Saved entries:
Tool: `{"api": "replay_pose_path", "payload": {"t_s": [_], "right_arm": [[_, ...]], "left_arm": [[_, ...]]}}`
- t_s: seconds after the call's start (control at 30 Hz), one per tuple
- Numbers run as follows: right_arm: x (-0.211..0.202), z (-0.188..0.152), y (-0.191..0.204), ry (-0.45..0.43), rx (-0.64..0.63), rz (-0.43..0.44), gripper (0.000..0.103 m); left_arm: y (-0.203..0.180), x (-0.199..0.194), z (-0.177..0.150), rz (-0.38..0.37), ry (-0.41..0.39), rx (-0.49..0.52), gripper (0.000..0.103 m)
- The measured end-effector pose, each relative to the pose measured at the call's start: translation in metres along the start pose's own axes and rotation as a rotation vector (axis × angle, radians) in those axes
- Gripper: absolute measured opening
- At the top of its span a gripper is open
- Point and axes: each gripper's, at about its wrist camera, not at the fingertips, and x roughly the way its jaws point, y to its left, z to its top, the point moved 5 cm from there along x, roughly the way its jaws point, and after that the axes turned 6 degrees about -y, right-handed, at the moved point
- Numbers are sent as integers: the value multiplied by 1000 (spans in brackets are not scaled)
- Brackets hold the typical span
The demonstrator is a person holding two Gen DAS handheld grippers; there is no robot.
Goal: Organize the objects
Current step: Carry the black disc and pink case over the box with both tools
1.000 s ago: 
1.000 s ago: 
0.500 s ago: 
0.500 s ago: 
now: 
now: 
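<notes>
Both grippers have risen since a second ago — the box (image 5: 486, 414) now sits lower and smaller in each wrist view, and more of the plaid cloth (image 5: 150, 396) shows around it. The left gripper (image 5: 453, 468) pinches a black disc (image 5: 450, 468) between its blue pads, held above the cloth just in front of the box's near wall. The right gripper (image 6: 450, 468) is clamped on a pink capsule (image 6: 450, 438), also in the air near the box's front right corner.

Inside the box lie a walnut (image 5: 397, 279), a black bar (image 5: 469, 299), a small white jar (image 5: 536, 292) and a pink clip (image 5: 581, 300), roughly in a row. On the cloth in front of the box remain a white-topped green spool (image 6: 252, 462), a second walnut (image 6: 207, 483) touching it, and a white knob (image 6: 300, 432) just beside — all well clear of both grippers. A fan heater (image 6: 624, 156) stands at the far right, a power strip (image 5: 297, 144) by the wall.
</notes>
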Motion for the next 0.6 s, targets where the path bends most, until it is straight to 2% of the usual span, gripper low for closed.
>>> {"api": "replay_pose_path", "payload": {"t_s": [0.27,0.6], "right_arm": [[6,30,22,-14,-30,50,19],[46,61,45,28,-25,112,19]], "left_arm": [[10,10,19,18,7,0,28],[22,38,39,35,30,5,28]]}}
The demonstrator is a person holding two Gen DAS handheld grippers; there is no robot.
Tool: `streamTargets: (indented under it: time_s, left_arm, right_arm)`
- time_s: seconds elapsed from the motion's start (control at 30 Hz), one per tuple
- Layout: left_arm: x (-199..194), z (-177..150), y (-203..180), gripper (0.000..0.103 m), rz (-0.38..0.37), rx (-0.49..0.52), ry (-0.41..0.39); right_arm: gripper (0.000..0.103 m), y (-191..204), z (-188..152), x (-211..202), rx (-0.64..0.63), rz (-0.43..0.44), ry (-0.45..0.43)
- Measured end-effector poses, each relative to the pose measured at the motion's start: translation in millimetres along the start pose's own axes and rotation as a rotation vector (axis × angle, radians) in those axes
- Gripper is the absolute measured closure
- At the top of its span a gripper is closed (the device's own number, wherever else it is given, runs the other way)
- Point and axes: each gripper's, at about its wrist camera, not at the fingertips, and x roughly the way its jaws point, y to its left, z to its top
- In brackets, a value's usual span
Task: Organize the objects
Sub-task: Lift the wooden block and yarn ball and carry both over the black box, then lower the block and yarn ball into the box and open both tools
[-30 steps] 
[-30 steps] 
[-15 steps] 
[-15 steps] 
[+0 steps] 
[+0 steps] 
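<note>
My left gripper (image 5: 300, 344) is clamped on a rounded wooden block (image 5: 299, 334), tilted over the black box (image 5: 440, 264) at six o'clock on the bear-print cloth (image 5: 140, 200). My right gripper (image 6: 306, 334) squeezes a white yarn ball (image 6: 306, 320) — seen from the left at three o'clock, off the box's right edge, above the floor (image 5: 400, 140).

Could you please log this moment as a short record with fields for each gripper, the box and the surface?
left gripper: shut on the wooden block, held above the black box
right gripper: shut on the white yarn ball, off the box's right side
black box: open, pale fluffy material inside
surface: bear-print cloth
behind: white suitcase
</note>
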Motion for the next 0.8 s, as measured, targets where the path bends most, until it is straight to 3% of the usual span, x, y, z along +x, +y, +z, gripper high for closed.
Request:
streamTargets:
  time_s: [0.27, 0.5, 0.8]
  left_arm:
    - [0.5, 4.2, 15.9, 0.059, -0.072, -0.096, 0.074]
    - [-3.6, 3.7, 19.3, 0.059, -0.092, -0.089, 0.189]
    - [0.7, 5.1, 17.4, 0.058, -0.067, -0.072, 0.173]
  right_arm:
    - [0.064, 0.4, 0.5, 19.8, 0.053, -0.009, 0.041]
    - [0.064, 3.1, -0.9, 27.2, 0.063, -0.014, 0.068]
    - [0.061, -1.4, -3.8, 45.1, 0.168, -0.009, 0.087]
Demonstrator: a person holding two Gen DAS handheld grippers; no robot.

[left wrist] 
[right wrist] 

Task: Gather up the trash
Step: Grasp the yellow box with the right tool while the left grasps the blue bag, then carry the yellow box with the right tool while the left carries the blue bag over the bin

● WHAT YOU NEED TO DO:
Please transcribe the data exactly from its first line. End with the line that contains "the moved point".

● ANSWER FOR THIS EXERCISE:
Tool: `{"api": "replay_pose_path", "payload": {"t_s": [_], "right_arm": [[_, ...]], "left_arm": [[_, ...]]}}`
- t_s: seconds after the call's start (control at 30 Hz), one per tuple
- Numbers run as follows: right_arm: x (-0.211..0.202), z (-0.188..0.152), y (-0.191..0.204), ry (-0.45..0.43), rx (-0.64..0.63), rz (-0.43..0.44), gripper (0.000..0.103 m); left_arm: y (-0.203..0.180), x (-0.199..0.194), z (-0.177..0.150), rz (-0.38..0.37), ry (-0.41..0.39), rx (-0.49..0.52), gripper (0.000..0.103 m)
- The measured end-effector pose, each relative to the pose measured at the call's start: translation in metres along the start pose's own axes and rotation as a rotation vector (axis × angle, radians) in those axes
- Gripper: absolute measured opening
- At the top of its span a gripper is open
- Point and axes: each gripper's, at about its wrist camera, not at the fingertips, and x roughly the way its jaws point, y to its left, z to its top, the point moved 5 cm from there along x, roughly the way its jaws point, and after that the axes turned 6 degrees about -y, right-handed, at the moved point

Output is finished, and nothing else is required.